» Problem to solve
Aside from the pictures, copy the listing exactly.

» Given material
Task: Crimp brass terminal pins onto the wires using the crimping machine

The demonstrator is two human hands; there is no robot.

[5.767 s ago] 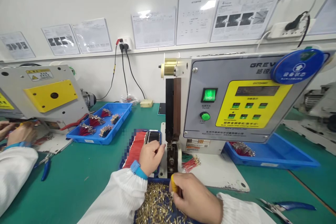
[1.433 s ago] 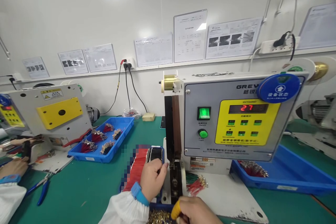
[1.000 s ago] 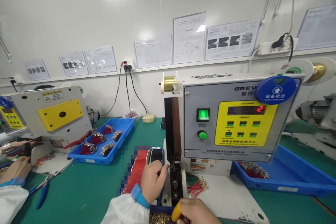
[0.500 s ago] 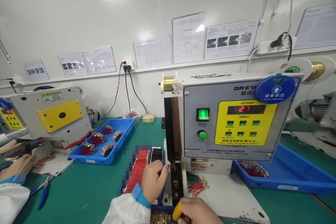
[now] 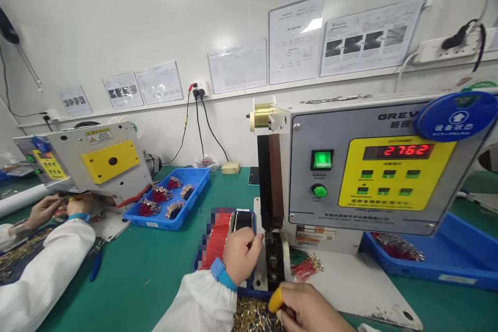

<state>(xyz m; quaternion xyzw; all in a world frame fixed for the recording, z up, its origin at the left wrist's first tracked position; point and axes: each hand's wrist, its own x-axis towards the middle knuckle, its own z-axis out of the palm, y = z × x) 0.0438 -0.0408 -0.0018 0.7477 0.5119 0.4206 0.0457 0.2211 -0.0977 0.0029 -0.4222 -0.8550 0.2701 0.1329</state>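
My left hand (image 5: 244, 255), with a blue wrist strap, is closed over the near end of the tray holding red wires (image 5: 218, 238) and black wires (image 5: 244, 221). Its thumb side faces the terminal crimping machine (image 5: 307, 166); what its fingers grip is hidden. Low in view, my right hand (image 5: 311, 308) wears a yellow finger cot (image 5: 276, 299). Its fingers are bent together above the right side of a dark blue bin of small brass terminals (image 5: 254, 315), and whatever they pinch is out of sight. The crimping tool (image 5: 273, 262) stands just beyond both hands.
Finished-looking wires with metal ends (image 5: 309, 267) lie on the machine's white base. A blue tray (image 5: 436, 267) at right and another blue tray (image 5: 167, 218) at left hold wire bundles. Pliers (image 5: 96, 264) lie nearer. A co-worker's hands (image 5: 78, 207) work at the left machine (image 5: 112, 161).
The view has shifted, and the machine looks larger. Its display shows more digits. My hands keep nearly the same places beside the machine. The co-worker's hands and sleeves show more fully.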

» Expected answer
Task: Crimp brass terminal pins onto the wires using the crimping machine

The demonstrator is two human hands; there is no robot.

[5.767 s ago] 
[1.433 s ago] 
[1.000 s ago] 
[0.500 s ago] 
[now] 

<state>(xyz m; quaternion xyzw; all in a world frame fixed for the recording, z up, its origin at the left wrist's first tracked position; point and axes: each hand's wrist, its own x-axis towards the middle knuckle, its own z-axis out of the palm, y = z × x) 0.0438 -0.0408 -0.0018 0.7477 0.5119 0.4206 0.0457 0.2211 -0.0977 0.0029 -0.4222 -0.8550 0.2701 0.1329</state>
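My left hand (image 5: 244, 255), with a blue wrist strap, is closed over the near end of the tray holding red wires (image 5: 218, 238) and black wires (image 5: 244, 221). Its thumb side faces the terminal crimping machine (image 5: 307, 166); what its fingers grip is hidden. Low in view, my right hand (image 5: 311, 308) wears a yellow finger cot (image 5: 276, 299). Its fingers are bent together above the right side of a dark blue bin of small brass terminals (image 5: 254, 315), and whatever they pinch is out of sight. The crimping tool (image 5: 273, 262) stands just beyond both hands.
Finished-looking wires with metal ends (image 5: 309, 267) lie on the machine's white base. A blue tray (image 5: 436, 267) at right and another blue tray (image 5: 167, 218) at left hold wire bundles. Pliers (image 5: 96, 264) lie nearer. A co-worker's hands (image 5: 78, 207) work at the left machine (image 5: 112, 161).
The view has shifted, and the machine looks larger. Its display shows more digits. My hands keep nearly the same places beside the machine. The co-worker's hands and sleeves show more fully.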

The answer given above is complete.